--- Work order ---
Output the lines from the top of the entries below to the line with "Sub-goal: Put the", both included, exactly and without pictures.

--- Extracted material ---
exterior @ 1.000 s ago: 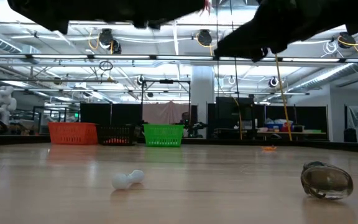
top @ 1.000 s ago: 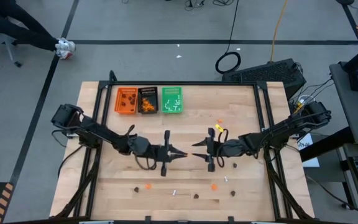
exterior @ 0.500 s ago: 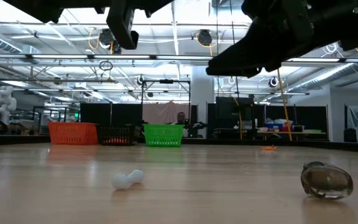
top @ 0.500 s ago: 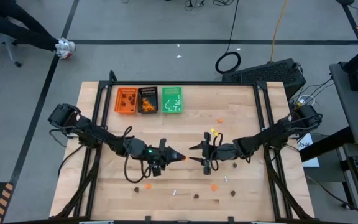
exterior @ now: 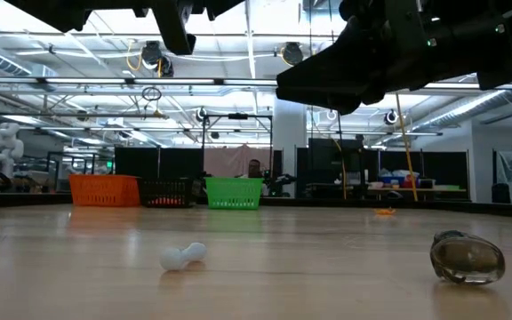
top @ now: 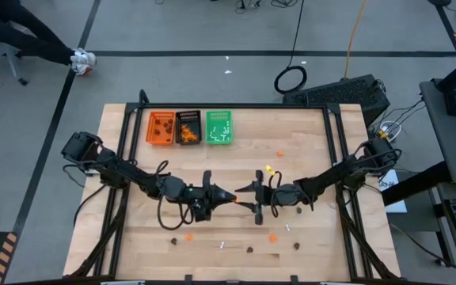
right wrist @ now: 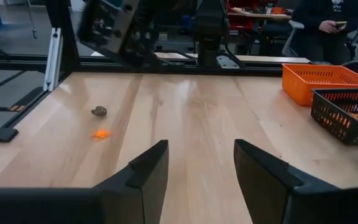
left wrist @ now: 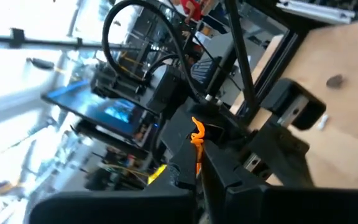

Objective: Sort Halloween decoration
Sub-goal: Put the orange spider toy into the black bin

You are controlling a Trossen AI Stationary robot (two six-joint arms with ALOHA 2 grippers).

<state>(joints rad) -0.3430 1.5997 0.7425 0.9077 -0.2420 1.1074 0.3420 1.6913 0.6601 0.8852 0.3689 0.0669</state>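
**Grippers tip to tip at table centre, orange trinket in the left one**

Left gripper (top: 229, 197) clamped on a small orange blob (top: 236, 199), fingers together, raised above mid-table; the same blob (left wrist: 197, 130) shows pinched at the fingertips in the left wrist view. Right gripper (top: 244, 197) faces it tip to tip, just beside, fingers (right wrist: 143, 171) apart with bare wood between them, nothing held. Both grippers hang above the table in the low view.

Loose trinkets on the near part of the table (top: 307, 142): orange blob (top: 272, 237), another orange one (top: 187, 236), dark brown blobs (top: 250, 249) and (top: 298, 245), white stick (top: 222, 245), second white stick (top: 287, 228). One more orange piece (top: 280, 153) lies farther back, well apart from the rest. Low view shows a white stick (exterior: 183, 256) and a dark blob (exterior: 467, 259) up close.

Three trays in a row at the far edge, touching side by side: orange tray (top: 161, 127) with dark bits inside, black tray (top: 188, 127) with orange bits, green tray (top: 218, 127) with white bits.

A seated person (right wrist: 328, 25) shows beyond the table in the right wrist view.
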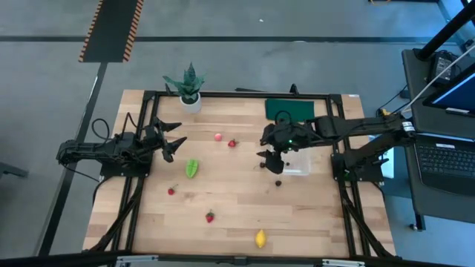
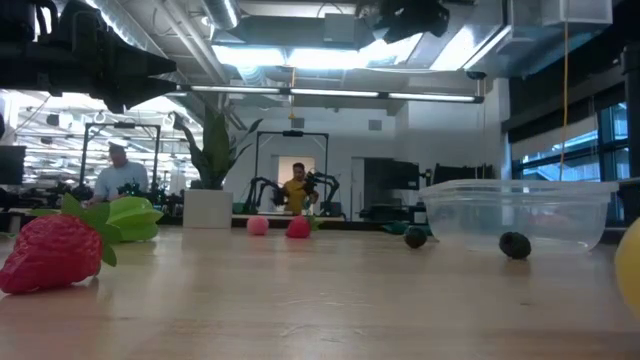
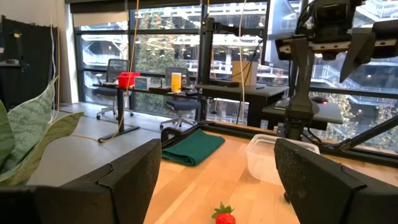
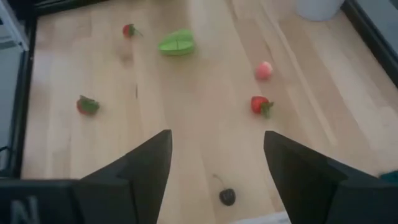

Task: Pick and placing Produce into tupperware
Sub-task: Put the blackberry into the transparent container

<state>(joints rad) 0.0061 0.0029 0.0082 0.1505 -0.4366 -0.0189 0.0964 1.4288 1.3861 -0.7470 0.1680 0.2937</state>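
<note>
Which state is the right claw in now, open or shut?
Open. In its wrist view the right claw shows both fingers wide apart, nothing between them; a dark berry lies on the table beyond.

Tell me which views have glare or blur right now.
Low view: bright ceiling lights wash out the background, and the near strawberry looks soft. Left wrist view: backlit by windows. Right wrist view: the far strawberry is smeared. High view: evenly lit.

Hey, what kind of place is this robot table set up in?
Probably a robotics lab or open-plan workshop: another robot rig stands behind the wooden table, desks and office chairs line big windows, and a laptop sits alongside.
</note>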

--- Answer to this exercise ---
exterior @ 1.000 s ago: 
top @ 1.000 s ago: 
exterior @ 0.500 s ago: 
top @ 0.500 s ago: 
exterior @ now: 
top @ now: 
right wrist @ now: 
left wrist @ now: 

Objective: Sort Halloween decoration
Sub-goal: Put the orange spider toy into the black bin

That covers the exercise completely.